A PSYCHOLINGUISTIC ANALYSIS OF SIXTH, EIGHTH, AND TENTH GRADE READERS' PROCESSING OF NATURALLY OCCURRING TEXT METAPHORS.
AuthorALTWERGER, BESS ILENE.
Committee ChairGoodman, Kenneth
Goodman, Yetta M.
MetadataShow full item record
PublisherThe University of Arizona.
RightsCopyright © is held by the author. Digital access to this material is made possible by the University Libraries, University of Arizona. Further transmission, reproduction or presentation (such as public display or performance) of protected items is prohibited except with permission of the author.

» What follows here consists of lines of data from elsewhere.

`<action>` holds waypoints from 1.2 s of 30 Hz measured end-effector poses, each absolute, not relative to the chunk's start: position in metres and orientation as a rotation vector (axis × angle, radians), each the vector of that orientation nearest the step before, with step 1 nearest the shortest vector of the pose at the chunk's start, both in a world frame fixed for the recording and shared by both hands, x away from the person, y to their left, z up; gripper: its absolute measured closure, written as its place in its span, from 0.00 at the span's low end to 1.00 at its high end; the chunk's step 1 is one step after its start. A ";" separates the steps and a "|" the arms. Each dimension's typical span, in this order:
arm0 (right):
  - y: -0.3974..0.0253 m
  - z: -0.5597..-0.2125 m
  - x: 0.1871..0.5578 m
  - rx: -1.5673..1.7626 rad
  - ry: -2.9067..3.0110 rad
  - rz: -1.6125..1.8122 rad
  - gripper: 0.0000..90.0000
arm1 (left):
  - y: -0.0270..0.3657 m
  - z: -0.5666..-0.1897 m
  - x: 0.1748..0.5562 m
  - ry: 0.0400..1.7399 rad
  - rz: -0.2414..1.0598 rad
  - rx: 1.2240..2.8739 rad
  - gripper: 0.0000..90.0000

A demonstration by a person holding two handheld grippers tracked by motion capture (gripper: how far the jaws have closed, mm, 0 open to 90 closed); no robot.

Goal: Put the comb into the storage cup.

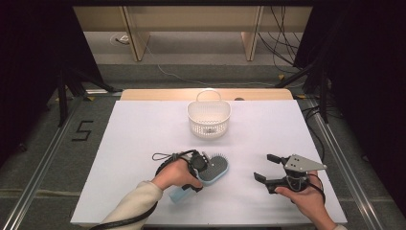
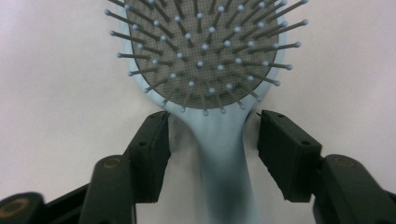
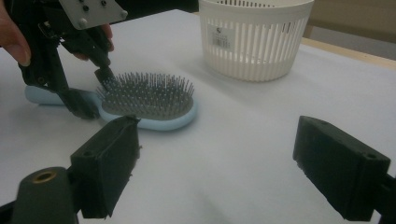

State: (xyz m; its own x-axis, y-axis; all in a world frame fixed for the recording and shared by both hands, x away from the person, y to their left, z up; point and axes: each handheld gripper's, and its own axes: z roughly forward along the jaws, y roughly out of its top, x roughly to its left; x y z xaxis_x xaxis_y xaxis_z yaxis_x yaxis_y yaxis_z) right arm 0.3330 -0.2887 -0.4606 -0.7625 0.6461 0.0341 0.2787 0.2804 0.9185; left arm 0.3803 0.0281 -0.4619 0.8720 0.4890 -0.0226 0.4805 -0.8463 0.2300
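Blue hairbrush is straddled, ungripped, at its neck by the parted left gripper; the right gripper is held wide open, empty, near the table's front edge.

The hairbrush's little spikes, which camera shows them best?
The left gripper view: the hairbrush bristles are close and sharp there, each with a round tip. The right gripper view shows the hairbrush from the side, farther off. The high view shows it small, partly under the left gripper.

A white sheet covers the counter, whose wooden edge shows along the far side. Grey carpeted floor surrounds the counter, with a "5" marked to its left. Beyond it stand pale wooden panels and loose cables; black curtains hang either side.
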 end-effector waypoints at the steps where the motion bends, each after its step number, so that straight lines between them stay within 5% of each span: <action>1: -0.289 -0.461 0.333 0.840 2.211 1.476 0.17 | 0.028 -0.461 0.381 0.740 0.055 2.823 0.50; 25: -0.289 -0.461 0.333 0.842 2.211 1.470 0.17 | 0.009 -0.458 0.379 0.807 0.032 2.927 0.75; 36: -0.289 -0.461 0.333 0.841 2.215 1.465 0.17 | 0.012 -0.458 0.377 0.846 0.034 2.889 0.77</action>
State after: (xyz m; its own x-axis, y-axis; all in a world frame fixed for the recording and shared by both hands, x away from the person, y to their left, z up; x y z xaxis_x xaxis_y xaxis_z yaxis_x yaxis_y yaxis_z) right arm 0.3327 -0.2887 -0.4609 -0.7606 0.6485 0.0307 0.2817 0.2871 0.9155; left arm 0.3771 0.0122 -0.4578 0.8424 0.5386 -0.0153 0.5357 -0.8341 0.1320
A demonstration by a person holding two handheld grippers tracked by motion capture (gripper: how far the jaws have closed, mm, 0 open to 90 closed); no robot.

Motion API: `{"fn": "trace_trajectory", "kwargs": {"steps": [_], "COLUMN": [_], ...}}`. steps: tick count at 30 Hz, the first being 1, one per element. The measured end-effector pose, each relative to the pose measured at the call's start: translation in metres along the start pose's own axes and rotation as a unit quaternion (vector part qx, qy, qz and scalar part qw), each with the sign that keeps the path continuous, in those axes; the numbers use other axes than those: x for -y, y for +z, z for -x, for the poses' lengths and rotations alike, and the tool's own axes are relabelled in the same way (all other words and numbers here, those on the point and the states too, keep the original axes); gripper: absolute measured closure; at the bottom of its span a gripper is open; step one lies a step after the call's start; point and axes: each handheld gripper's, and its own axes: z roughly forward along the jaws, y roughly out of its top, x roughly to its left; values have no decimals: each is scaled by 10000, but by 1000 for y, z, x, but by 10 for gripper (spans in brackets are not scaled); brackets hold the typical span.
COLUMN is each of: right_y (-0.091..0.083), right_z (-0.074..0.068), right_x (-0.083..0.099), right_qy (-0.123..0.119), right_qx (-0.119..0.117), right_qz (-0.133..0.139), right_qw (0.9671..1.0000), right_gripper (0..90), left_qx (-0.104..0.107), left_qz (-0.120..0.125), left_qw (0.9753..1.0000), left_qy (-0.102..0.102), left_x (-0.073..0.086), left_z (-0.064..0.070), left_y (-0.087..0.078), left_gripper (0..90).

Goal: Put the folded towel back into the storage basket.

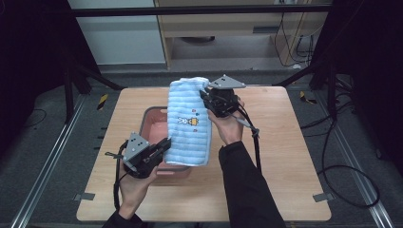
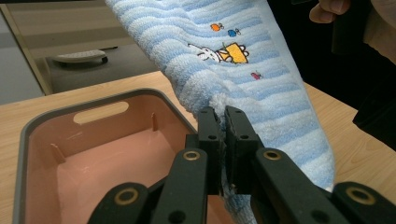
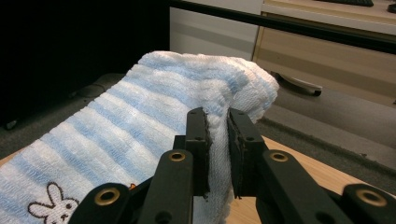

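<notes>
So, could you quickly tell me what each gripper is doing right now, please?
Left gripper: shut on the towel.
Right gripper: shut on the towel.

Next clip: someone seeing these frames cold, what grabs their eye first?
The blue-and-white striped towel with its small rabbit embroidery, held stretched above the middle of the table. The left claw pinches its near edge and the right claw grips its far end. Under it sits an empty pink bin on the wooden table.
</notes>
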Motion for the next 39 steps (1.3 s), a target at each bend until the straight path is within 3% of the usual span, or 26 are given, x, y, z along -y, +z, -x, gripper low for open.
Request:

AbstractThis study is a descriptive, psycholinguistic analysis of three sixth-grade high, three eighth-grade average, and three tenth-grade low readers' processing of naturally occurring text metaphors. Subjects read a 3,667-word self-contained story. The oral reading miscues generated in reading the metaphors were analyzed according to the Goodman Taxonomy of Oral Reading Miscues. The taxonomy analyzes miscues on morphemic, syntactic, and semantic levels. Two additional categories were added to the taxonomy to determine the miscues' effect on the meaning and metaphoricality of the metaphors. Metaphors in the text were identified according to theoretically based criteria, and categorized on the basis of the Metaphor Feature Matrix. The primary purposes of the study were to determine how strategies and cuing systems are utilized in reading metaphoric expressions, the relationship between the processing of metaphoric expressions and comprehending of the text, and variations in processing the different kinds of metaphors found in the text. A secondary purpose was to compare the sixth, eighth, and tenth grade readers' processing of the metaphors. Descriptive statistics such as frequencies, means, correlation coefficients, and cross-tabulations were utilized in analyzing the data. Among the major findings of the study were the following: (1) Metaphorical expressions were processed less successfully than the text as a whole. Metaphor processing involved less successful utilization of semantic and syntactic information, and of correction strategies. (2) Success in processing the text as a whole was positively related to success in processing the metaphoric expressions. (3) Retelling Scores were found to be positively related to no change in the meaning of the metaphors, and retention of metaphoricality with structural changes. (4) Metaphor processing is affected differently by the various kinds of metaphors found in the text. (5) The eighth-grade average readers were more successful processors of metaphors than the younger, more proficient sixth graders and the older, less proficient tenth graders. Findings of the study indicate a "psychologically real" difference between metaphorical and non-metaphorical language, as well as among various kinds of metaphors. Less successful processing of metaphors indicates that violations inherent in metaphorical language affect the predictive aspect of the reading process.